My father had had relatives in South City, and we rode to that house; but it was empty.
The Dayao make three kinds of house. The farmhouses are much like our farmhouses; the tyon and hontik in the Cities live in huge, long houses, many families
to each, like barns or stables; and the True Condor live in family houses, which are dug down into the earth, with low stone walls aboveground, no windows, and a peaked timber roof. They look a little like heyimas, but inside they are entirely different. The house is divided into as many apartments as the people want by movable panels of wood and cloth, five or six feet high, which can be set against the poles and columns that support the roof. The floor is covered with layers of rugs, and the walls with hangings of cloth, and often the hangings are brought together into a peak at the top of the room, like a tent. The Dayao house remembers the winter dugouts and summer tents of the nomads of the Plains of Grass, as the wooden houses of Tachas Touchas remember the river-forests of the northern coast. All the heating and lighting is electric, from mills and solar cells; and when such a house is furnished and tapestried and brightly lit, it is very warm and comfortable, encompassing. But the house of my father’s people in South City that we came to that night was dark and dank, smelling of earth and urine. My father stood inside the entranceway and spoke like a child: “They have gone away!”

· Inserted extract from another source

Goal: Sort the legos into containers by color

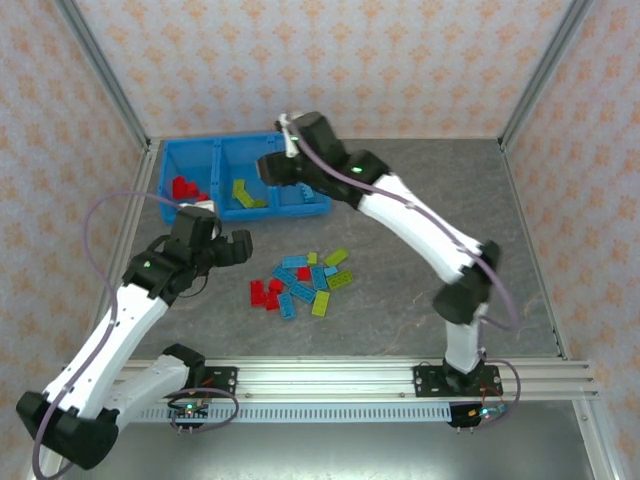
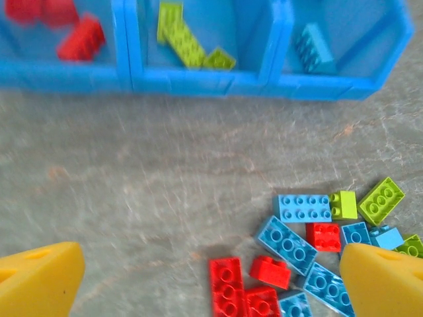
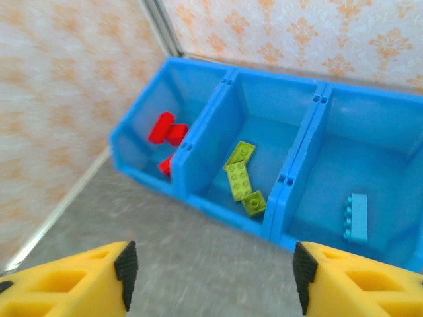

We had to go to another Condor house for shelter and food that night. My father left me with the women of the household and went off to talk with the men. The women smiled at me and tried to talk, but they were timid, and I was very tired and confused. I could not understand why they acted as if they were afraid of me. Among them I felt a little as I had felt in Hardcinder House in Telina when I was a child, awed by everything. There was metal everywhere; it seemed that copper wire was as common to them as string to us. And they were very good cooks, and though the food was strange to me I enjoyed most of it very much, after the salt beef and stolen mutton of the soldiers. But their wealth did not flow; they did not give with pleasure. Some of them knocked their heads every time they spoke to me, and others of them did not speak to me at all. Later on I found that the ones who did not speak to me were the Condor Women, and the ones who smiled and knocked their heads were the hontik.